This is an excerpt from Introduction to Recreation and Leisure 4th Edition With HKPropel Access by Tyler Tapps & Mary Sara Wells.
By Juan Tortosa Martínez, Daniel G. Yoder, and Mary Sara Wells
Charged with the task of providing leisure and recreation opportunities, leisure and recreation professionals must first understand how leisure and recreation take place.
- Who participates?
- How do they participate?
- What are their motivations?
- What are their constraints and limitations?
- What are the benefits of recreation?
- Are there direct consequences or indirect consequences that will not be evident for years?
Armed with the answers to these questions, we can design programs, facilities, and open spaces that make it possible for people to flourish.
For example, knowing the demands and limitations placed on single mothers, recreation and parks professionals must offer programs that allow them to participate. Perhaps that means that some fitness programs take place in the middle of the morning and the agency offers a toddler play period at the same time.
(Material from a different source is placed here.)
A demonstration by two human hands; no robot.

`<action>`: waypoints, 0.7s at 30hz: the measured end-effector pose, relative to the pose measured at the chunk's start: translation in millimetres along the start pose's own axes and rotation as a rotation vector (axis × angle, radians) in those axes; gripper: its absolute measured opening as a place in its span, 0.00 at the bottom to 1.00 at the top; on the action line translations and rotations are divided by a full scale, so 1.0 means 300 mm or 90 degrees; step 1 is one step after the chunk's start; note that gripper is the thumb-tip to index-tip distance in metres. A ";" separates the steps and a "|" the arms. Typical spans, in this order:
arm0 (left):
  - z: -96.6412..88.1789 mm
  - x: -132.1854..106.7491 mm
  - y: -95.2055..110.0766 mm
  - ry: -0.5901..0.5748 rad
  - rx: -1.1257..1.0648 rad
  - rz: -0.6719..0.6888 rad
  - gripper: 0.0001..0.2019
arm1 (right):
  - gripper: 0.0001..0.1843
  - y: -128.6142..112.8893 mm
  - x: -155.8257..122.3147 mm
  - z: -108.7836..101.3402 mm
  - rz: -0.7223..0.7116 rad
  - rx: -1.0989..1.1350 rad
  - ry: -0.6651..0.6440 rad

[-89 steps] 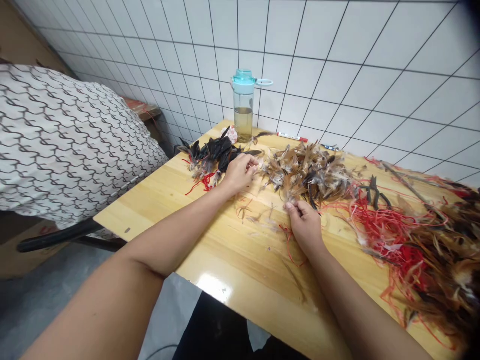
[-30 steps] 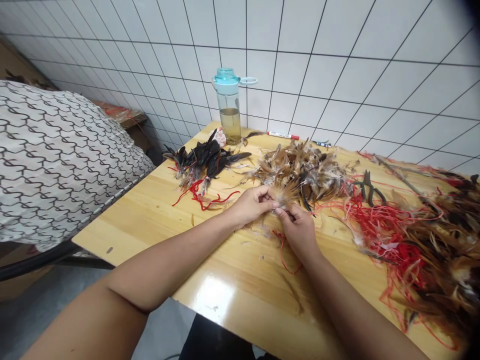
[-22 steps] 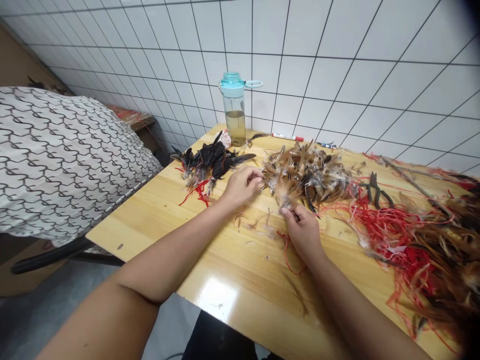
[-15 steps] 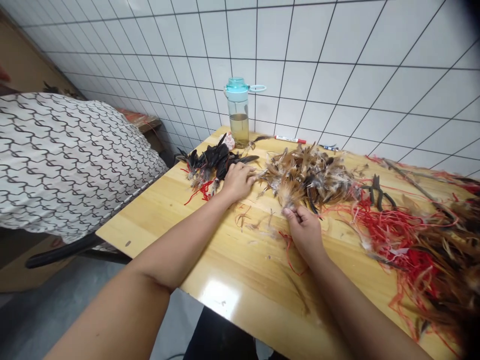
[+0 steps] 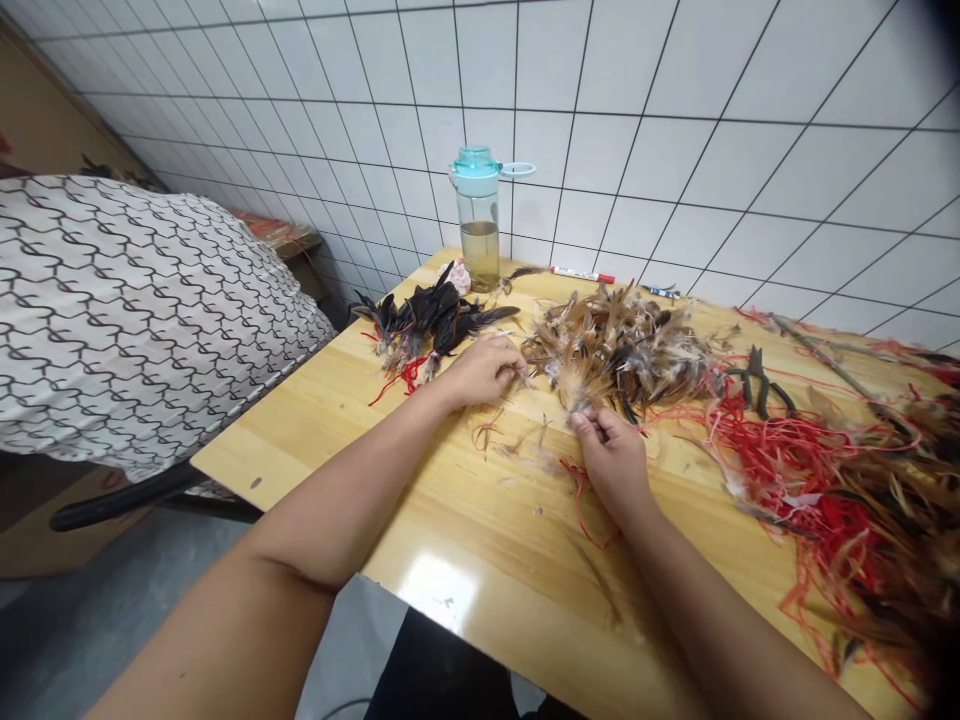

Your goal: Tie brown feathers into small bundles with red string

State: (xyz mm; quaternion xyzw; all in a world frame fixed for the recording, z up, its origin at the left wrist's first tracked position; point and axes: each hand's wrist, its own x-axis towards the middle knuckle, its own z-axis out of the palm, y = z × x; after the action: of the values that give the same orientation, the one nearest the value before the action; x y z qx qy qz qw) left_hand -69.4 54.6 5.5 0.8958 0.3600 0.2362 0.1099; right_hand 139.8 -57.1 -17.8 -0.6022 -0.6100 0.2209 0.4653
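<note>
My right hand point(image 5: 615, 452) pinches the base of a small bunch of light brown feathers point(image 5: 583, 382), whose tips fan out away from me. To its left, my left hand point(image 5: 489, 370) is low over the table with its fingers curled together. Something thin and pale may be at its fingertips, but I cannot make it out. A pile of brown and grey feathers point(image 5: 637, 340) lies just beyond both hands. Behind the left hand rest bundles of black feathers point(image 5: 427, 315), with red string point(image 5: 411, 374) at their ends.
A water bottle point(image 5: 478, 225) with a blue lid stands by the tiled wall. A red-capped marker point(image 5: 583, 274) lies near it. Pliers point(image 5: 757, 382), tangled red string point(image 5: 787, 450) and long brown feathers point(image 5: 900, 500) cover the right side. Loose fluff lies on the wooden table point(image 5: 480, 520).
My left hand has come off the black feathers and moved slightly right and nearer, its fingers now curled. My right hand keeps hold of the brown feather bunch in about the same place.
</note>
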 end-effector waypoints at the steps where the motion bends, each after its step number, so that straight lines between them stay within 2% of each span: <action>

Given that money is often in short supply for this population, the agency must also subsidize the program so the mothers do not have to choose between their own physical fitness and paying the utility bills. This must all be accomplished without perpetuating the stigma that single-parent households are inferior and a societal burden that must be dealt with as conveniently as possible.
But even these efforts, as challenging as they are, are not enough. On another level, leisure and recreation professionals must be educators. They must continue to drive home the point that leisure and recreation are essential; they are so important that all people, regardless of their lot in life—color, age, ethnicity, gender, sexual orientation, religion, or class—have a right to participate. Showing the current benefits and extolling the future benefits of leisure and recreation for all will strengthen the case. The world can be better today and tomorrow for all of us through equal leisure and recreation opportunities.